İnstagram bölümünden önceki bölümde de zorlanmıştım.
Bu yüzden bölüm biraz geç geldi ve en sonunda bitirebildim.

Lütfen biraz yorum yapın. Zaten size geç bölüm attığım için moralim bozuldu. Belki yorumlarınız bozulan moralimi yerine getirir.

Bölüme geçebilirsiniz.

~

"Biz onlar için güzel haftasonumuzun güzel Cumartesi gününde para ödeyebileceğimiz bir yere gidelim, Onlarda geciksin. Kesin kuytuda cilveleşiyorlar." Diyen Cenk'e Burak'ın çay kaşığını fırlatmasını sırıtarak izledim.

"Düzgün konuş lan! Aralarında bir metrelik mesafe varken gelecekler işte."

Burak, sana kötü bir haberim var.

Bu dediğine Burak ve Emirhan dışında herkes güldü. Selin ise gülmelerinin arasından konuşmaya çalışıyor, kolunu sıvazlıyordu.

"Onlarda bizim gibi sevgililer. Biz ne yapıyorsak onu yapacaklar. Neden üzerlerine gidiyorsun?" Burak dehşetle gözlerini açtı.

"Bizim yaptıklarımızı mı?" Diyerek bağırdığında gülmekten kendimi yerlere atmama saniyeler kalmıştı. Allah bilir benim saf arkadaşım Selin ile yaptığı şeyler aklına gelmiş ve doğuştan geldiğine inandığım abilik içgüdüsüyle dehşete kapılmıştı. Selin bu sefer onun bu haline göz devirdi.

"Sevgilim, sevişmişiz gibi davranmayı keser misin? Ayrıca onlar dün sahnede öpüştüler." Burak Selin'in dediğini duymuyordu. Kitlenmişti âdeta.

Bazen abartılı derecedeki koruma huyu bizi çileden çıkartıyordu.

"Ne? Ne ara?" Diyen sinirli ses Emirhan'a aitti. Burak ile Emirhan'ı çok fazla tek başlarına bırakmıştık. Ondandı sonradan oluşan bu kıskançlık huyu.

"Sen izlemedin mi?" Diye sordu Batu.

Gülme Vivi!

Sakın gülme!

"Uyuyordu o." Dedim sırıtarak Emirhan ile Sude'ye göz ucuyla bakarken. Sude'nin size yanakları kızarmıştı hemen. Emirhan ise az önce Batu'ya karşı ter döken o değilmiş gibi dudağının kenarı hafif kıvrılmıştı

"Ya, öyle mi? Hiç görmedim."

"Biliyoruz canım görmediğini. Görseydin siz şuan aynı masada oturmazdınız zaten."

"Efendim güzelim, bir şey mi dedin? Duyamadım."

"Yok demedim bir şey. Sen yanlış anlamışsın." Batu beni kendine çekip kolunun altına aldı. Zaten sandalyemin üstüne kolun koyduğu için bu hareketi zor olmamıştı. Saçlarımın üstüne öpücük koymuştu.

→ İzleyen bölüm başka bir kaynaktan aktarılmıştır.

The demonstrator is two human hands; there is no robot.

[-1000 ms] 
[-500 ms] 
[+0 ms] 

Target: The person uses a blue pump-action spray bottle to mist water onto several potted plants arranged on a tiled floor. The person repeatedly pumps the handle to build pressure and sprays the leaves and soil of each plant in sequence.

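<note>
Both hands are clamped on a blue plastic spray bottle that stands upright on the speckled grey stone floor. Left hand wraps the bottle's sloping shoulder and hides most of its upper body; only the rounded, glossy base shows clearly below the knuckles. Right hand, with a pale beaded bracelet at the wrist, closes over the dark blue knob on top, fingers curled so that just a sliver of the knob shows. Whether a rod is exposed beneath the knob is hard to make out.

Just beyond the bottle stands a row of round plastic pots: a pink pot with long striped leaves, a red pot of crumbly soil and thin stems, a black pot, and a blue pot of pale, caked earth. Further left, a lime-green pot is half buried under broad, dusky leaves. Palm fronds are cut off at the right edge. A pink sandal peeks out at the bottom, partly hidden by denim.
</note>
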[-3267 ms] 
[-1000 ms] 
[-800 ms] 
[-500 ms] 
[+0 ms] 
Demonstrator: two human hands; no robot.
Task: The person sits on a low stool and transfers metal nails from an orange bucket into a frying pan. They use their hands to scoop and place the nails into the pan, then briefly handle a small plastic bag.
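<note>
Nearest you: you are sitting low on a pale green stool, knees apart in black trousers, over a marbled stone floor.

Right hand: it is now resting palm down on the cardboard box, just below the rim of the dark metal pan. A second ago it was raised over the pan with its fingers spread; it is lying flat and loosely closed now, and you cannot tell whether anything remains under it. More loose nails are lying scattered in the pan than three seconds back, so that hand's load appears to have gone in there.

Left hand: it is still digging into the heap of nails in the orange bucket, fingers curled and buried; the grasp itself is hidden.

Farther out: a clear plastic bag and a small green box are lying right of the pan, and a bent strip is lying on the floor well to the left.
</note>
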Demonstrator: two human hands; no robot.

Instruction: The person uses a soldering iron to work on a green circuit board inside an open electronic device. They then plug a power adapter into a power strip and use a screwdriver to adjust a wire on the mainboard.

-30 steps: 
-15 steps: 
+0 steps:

O sırada içeri giren çifte kaydı bakışlarım. Onların başarısını kutlamak için gelmiştik buraya. Fakat her zamanki gibi İrem'in anne ve babasının kafesine gelmek yerine daha önce hiç gelmediğimiz bir yere gelmiştik. İrem ve Ozan rahat olamazlarmış.

Beleşe tatlılar hayal olmuştu böylece.

"Hani bir metre olacaktı aranızda?" Diye sordu Burak kaşlarını çatarak. İrem Burak'a kalbine giren kişiyi ilk ona söyleyeceğine dair söz vermişti. Fakat hepimizin aynı anda öğrenmesi Burak'ın kırılmasına ve İrem'e kümesine sebep olmuştu. İrem'de affedilmek için Burak'ın onlardan istediklerini yerine getiriyordu. Aradaki bir metre kuralı da bu sebepten ortaya çıkmıştı.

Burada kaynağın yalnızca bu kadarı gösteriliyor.